▶ [Exercise aim]:
Nothing may be added, dropped, or altered; restate the listing word for word.

▶ [Dataset content]:
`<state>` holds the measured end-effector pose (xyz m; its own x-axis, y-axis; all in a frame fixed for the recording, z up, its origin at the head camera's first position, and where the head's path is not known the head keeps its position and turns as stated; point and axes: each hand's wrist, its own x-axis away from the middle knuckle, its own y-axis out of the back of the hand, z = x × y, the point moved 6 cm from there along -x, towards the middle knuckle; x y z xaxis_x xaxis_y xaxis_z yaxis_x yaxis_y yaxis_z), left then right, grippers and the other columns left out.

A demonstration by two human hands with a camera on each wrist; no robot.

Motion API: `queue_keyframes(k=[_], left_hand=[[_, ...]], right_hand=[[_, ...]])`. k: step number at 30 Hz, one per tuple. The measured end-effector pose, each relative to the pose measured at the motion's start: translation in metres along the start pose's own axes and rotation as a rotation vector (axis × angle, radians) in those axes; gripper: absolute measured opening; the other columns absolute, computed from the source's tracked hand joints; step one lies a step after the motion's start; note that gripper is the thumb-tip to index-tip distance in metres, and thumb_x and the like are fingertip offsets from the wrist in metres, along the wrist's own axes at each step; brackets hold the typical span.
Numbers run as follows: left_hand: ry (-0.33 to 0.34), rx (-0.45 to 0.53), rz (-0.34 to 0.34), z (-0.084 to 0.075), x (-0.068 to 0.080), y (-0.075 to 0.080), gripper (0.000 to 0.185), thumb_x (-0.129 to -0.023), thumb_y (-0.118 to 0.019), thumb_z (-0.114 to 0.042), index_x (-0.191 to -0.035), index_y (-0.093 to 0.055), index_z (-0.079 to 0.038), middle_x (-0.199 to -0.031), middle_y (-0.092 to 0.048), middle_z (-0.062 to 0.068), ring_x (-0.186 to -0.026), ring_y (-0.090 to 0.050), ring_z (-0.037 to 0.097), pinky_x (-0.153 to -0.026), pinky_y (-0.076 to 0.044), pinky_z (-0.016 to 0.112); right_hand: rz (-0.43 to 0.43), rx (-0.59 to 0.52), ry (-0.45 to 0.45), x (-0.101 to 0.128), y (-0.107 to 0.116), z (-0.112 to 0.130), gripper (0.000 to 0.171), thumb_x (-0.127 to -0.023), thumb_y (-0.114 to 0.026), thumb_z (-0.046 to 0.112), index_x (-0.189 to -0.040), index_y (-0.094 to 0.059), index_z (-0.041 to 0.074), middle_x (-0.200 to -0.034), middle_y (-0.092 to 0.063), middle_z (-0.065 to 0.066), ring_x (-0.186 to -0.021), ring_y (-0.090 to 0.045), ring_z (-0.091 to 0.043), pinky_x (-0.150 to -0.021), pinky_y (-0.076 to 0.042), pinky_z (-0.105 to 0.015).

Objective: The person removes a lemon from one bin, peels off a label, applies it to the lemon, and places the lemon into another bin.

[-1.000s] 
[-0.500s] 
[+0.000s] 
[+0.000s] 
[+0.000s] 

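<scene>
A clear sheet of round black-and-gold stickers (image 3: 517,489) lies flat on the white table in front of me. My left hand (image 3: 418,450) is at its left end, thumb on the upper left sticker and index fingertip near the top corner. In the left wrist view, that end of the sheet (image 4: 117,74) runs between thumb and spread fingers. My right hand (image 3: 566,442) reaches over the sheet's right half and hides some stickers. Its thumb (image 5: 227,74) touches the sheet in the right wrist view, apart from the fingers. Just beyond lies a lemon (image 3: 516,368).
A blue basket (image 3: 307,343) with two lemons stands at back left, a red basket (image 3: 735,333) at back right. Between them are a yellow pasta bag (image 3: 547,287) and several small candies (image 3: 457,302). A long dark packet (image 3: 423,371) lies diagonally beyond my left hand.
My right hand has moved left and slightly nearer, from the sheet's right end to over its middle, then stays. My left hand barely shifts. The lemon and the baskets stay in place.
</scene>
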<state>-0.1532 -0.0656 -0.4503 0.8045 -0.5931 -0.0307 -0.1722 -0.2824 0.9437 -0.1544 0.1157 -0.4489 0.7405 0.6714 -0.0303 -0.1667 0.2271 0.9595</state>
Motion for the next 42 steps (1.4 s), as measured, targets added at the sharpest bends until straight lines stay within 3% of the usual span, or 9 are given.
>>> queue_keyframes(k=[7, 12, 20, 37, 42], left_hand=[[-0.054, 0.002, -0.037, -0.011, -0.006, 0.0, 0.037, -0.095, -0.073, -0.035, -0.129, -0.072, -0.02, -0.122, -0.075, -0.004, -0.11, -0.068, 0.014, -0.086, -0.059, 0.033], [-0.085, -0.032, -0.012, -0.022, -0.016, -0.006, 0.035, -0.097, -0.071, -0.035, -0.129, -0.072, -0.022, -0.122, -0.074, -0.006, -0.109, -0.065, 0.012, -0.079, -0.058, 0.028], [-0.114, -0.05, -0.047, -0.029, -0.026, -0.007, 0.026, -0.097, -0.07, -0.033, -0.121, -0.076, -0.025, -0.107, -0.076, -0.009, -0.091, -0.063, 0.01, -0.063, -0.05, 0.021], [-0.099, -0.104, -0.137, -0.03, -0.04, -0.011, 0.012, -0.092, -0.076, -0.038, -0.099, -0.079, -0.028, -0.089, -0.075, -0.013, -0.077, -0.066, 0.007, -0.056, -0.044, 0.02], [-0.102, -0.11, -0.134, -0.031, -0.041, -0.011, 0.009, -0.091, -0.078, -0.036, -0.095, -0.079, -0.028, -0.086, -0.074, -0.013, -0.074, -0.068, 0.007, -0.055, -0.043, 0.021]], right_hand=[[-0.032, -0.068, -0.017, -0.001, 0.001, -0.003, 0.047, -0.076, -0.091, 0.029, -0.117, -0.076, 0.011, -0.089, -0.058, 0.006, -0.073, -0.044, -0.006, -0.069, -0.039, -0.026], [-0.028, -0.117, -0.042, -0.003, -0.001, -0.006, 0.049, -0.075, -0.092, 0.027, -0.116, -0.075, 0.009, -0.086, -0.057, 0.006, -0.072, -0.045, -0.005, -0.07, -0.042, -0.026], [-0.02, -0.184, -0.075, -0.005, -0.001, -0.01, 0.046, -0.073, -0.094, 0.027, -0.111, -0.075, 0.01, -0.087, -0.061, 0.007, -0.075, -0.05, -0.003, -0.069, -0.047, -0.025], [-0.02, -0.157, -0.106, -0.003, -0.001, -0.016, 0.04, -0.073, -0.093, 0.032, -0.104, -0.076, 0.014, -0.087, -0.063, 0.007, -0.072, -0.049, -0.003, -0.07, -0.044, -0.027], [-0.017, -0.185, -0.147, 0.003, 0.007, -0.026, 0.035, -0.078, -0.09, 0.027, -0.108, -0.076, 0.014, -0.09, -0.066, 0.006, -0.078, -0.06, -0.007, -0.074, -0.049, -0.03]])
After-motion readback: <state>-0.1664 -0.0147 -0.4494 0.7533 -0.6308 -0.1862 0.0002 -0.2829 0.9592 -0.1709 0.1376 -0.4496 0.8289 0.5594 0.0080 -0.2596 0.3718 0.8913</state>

▶ [The answer]:
`<state>` holds the measured end-effector pose (xyz m; its own x-axis, y-axis; all in a frame fixed for the recording, z up, its origin at the head camera's first position, and where the head's path is not known the head keeps its position and turns as stated; point and axes: each hand's wrist, its own x-axis away from the middle knuckle, its own y-axis out of the back of the hand, z = x × y, the point moved 6 cm from there along -x, towards the middle knuckle; x y z xaxis_x xaxis_y xaxis_z yaxis_x yaxis_y yaxis_z), left then right, grippers and the other columns left out.

A demonstration by two human hands with a camera on each wrist; no robot.

Motion API: `queue_keyframes(k=[_], left_hand=[[_, ...]], right_hand=[[_, ...]])`. k: step number at 30 Hz, one per tuple. The measured end-effector pose, each relative to the pose measured at the motion's start: translation in metres along the start pose's own axes and rotation as a rotation vector (axis × angle, radians) in those axes; gripper: absolute measured opening; the other columns absolute, computed from the source's tracked hand joints; step one lies a step after the motion's start; note that gripper is the thumb-tip to index-tip distance in metres, and thumb_x and the like are fingertip offsets from the wrist in metres, along the wrist's own axes at each step; brackets hold the typical span.
Numbers run as follows: left_hand: ry (-0.33 to 0.34), rx (-0.45 to 0.53), rz (-0.34 to 0.34), z (-0.084 to 0.075), x (-0.068 to 0.080), y (-0.075 to 0.080), gripper (0.000 to 0.185), thumb_x (-0.129 to -0.023), thumb_y (-0.118 to 0.019), thumb_z (-0.114 to 0.042), index_x (-0.191 to -0.035), index_y (-0.093 to 0.055), index_z (-0.079 to 0.038), middle_x (-0.199 to -0.031), middle_y (-0.092 to 0.048), middle_z (-0.062 to 0.068), ring_x (-0.186 to -0.026), ring_y (-0.090 to 0.050), ring_z (-0.037 to 0.097), pinky_x (-0.153 to -0.026), pinky_y (-0.076 to 0.044), pinky_z (-0.016 to 0.112); right_hand: rz (-0.43 to 0.43), rx (-0.59 to 0.52), ry (-0.45 to 0.45), x (-0.101 to 0.128), y (-0.107 to 0.116), z (-0.112 to 0.130), gripper (0.000 to 0.171), thumb_x (-0.127 to -0.023), thumb_y (-0.114 to 0.026), thumb_z (-0.046 to 0.112), index_x (-0.189 to -0.040), index_y (-0.094 to 0.059), index_z (-0.041 to 0.074), middle_x (-0.200 to -0.034), middle_y (-0.092 to 0.063), middle_z (-0.065 to 0.066), ring_x (-0.186 to -0.021), ring_y (-0.090 to 0.045), ring_z (-0.091 to 0.043), pinky_x (-0.150 to -0.021), pinky_y (-0.076 to 0.042), pinky_z (-0.105 to 0.015).

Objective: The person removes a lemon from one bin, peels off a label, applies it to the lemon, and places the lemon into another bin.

[-1.000s] 
[-0.500s] 
[+0.000s] 
[+0.000s] 
[+0.000s] 

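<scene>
A clear sheet of round black-and-gold stickers (image 3: 517,489) lies flat on the white table in front of me. My left hand (image 3: 418,450) is at its left end, thumb on the upper left sticker and index fingertip near the top corner. In the left wrist view, that end of the sheet (image 4: 117,74) runs between thumb and spread fingers. My right hand (image 3: 566,442) reaches over the sheet's right half and hides some stickers. Its thumb (image 5: 227,74) touches the sheet in the right wrist view, apart from the fingers. Just beyond lies a lemon (image 3: 516,368).
A blue basket (image 3: 307,343) with two lemons stands at back left, a red basket (image 3: 735,333) at back right. Between them are a yellow pasta bag (image 3: 547,287) and several small candies (image 3: 457,302). A long dark packet (image 3: 423,371) lies diagonally beyond my left hand.
My right hand has moved left and slightly nearer, from the sheet's right end to over its middle, then stays. My left hand barely shifts. The lemon and the baskets stay in place.
</scene>
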<state>-0.1532 -0.0656 -0.4503 0.8045 -0.5931 -0.0307 -0.1722 -0.2824 0.9437 -0.1544 0.1157 -0.4489 0.7405 0.6714 -0.0303 -0.1667 0.2271 0.9595</state>
Motion for the next 42 steps (1.4 s), as measured, targets added at the sharpest bends until straight lines stay within 3% of the usual span, or 9 are given.
>>> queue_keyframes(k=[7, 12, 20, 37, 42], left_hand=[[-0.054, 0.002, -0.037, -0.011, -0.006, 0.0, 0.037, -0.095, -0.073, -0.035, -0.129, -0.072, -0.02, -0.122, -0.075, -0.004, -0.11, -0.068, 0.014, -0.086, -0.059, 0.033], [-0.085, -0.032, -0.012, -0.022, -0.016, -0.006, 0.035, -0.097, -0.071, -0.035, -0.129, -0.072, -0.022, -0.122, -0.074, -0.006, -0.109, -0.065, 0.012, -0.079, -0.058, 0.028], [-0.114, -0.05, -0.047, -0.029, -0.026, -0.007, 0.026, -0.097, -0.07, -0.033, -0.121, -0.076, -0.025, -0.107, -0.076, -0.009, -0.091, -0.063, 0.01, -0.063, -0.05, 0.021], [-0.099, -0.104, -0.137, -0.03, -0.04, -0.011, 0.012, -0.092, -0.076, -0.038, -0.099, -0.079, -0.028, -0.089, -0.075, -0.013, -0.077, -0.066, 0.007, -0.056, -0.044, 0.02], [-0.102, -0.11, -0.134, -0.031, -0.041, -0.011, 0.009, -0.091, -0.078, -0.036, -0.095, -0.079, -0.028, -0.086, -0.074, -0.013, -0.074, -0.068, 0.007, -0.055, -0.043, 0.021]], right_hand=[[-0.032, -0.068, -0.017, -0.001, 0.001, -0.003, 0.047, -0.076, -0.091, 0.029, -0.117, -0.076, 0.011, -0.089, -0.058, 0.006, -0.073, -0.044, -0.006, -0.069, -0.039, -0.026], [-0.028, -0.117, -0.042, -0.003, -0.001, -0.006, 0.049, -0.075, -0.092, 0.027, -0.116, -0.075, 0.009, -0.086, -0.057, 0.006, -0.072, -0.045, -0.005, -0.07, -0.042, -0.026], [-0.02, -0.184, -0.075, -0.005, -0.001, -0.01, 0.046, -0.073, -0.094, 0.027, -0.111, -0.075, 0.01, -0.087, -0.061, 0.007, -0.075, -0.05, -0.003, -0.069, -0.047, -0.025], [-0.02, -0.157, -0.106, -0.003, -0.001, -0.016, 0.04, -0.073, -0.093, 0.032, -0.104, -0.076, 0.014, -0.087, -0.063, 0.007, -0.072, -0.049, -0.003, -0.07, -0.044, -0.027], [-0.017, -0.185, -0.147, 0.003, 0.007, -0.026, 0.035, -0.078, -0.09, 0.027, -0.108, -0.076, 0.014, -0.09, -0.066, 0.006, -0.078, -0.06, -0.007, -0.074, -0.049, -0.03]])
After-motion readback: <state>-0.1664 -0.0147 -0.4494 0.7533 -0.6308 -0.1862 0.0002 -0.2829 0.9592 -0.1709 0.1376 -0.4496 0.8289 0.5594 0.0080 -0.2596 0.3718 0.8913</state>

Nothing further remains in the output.